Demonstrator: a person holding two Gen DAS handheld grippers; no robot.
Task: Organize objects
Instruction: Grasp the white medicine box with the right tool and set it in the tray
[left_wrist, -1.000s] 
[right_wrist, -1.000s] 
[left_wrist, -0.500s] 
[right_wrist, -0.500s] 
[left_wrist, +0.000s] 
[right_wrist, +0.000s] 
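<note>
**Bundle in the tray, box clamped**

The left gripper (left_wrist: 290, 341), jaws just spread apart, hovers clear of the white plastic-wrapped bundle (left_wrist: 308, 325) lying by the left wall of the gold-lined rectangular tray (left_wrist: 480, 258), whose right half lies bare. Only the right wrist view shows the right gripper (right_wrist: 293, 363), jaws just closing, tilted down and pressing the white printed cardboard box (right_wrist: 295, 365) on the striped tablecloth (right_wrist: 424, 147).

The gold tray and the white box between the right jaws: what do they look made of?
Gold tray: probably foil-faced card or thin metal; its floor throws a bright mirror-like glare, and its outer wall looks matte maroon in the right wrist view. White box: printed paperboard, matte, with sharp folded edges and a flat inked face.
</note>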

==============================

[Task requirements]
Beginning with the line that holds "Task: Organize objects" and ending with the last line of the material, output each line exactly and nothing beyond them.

[Finished task]
Task: Organize objects
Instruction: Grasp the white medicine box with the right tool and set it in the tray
[left_wrist, -1.000s] 
[right_wrist, -1.000s] 
[left_wrist, -0.500s] 
[right_wrist, -0.500s] 
[left_wrist, +0.000s] 
[right_wrist, +0.000s] 
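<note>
**Bundle in the tray, box clamped**

The left gripper (left_wrist: 290, 341), jaws just spread apart, hovers clear of the white plastic-wrapped bundle (left_wrist: 308, 325) lying by the left wall of the gold-lined rectangular tray (left_wrist: 480, 258), whose right half lies bare. Only the right wrist view shows the right gripper (right_wrist: 293, 363), jaws just closing, tilted down and pressing the white printed cardboard box (right_wrist: 295, 365) on the striped tablecloth (right_wrist: 424, 147).

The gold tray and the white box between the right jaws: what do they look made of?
Gold tray: probably foil-faced card or thin metal; its floor throws a bright mirror-like glare, and its outer wall looks matte maroon in the right wrist view. White box: printed paperboard, matte, with sharp folded edges and a flat inked face.
</note>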

The output is complete as shown.